The primary objective of this experiment is to deploy advanced NLP techniques to identify similar products in a retail dataset. To accomplish this, we will consider multiple text fields and product metadata to find the similarity score.
Further, we will explore multiple approaches to visualise/inspect text data, and to build scalable similarity scoring methods.
Business use case
There are multiple direct and indirect applications of this experiment. Some of them include –
- Retail: find same/similar products across competition for pricing/promo/range analysis
- CPG: track your products listings across retailer for price/promo/brand message, etc.

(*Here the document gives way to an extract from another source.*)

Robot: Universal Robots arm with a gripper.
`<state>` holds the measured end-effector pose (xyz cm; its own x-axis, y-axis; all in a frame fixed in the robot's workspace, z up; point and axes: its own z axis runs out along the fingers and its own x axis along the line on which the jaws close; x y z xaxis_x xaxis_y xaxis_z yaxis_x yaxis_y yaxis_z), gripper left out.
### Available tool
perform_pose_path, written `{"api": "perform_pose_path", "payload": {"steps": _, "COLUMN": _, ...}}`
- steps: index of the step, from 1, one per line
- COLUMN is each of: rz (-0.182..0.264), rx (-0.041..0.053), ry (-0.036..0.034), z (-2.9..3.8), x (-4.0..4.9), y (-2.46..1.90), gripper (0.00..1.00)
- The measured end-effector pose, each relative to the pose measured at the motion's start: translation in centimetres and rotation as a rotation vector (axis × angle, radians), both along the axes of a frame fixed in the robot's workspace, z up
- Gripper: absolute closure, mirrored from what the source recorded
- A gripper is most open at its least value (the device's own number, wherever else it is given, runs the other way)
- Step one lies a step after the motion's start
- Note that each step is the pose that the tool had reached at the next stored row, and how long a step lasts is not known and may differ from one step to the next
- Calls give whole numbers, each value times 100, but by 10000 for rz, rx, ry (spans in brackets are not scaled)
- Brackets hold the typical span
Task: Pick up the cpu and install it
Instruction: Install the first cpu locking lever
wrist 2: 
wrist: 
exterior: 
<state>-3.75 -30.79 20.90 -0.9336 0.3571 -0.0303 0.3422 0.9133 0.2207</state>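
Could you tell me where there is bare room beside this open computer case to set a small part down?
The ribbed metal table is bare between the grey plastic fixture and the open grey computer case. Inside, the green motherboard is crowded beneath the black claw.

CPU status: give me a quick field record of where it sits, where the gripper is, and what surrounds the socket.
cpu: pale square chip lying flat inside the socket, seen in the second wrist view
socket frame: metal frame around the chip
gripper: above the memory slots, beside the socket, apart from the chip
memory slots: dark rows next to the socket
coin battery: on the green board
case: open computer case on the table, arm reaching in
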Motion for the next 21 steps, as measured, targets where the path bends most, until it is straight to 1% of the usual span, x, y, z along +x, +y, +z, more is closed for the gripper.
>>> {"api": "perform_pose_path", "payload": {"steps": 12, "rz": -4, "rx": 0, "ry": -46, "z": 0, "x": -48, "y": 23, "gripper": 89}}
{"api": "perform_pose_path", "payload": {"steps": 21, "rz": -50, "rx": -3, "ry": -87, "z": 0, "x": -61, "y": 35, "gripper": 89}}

- Ecommerce marketplace: compare across portfolio/sellers to optimise for range
- Multi-sector: input into recommendation systems
Also, the key principles from this experiment can be applied to any problem related to text matching. This in turn will have applications across multiple industries, and outside of the context of product matching.
We are using Amazon Review Data (2018) to accomplish this task.
This Dataset is an updated version of the Amazon review dataset released in 2014. This dataset includes reviews (ratings, text, helpfulness votes), product metadata (descriptions, category information, price, brand, and image features), and links (also viewed/also bought graphs).
This Dataset contains products from various categories, but to maintain the scalability, we are using Grocery and Gourmet Food category data.
The Dataset can be found here
- Python; for Documentation, Exploratory Data Analysis and Preprocessing using reticulate package and Python regular expressions.
- For Training – AWS Deep Learning AMI (instance type: ps.2xlarge); considering high training required load to generate embeddings, we have used GPU processors to manage training time
- For inference – AWS Deep Learning AMI (instance type: t2.large); loading the trained model & using it for similarity scoring.
We were able to find similar products within our dataset with an overall accuracy of ~90% (based on category matches) for 100% coverage through the different approaches tested in the experiment.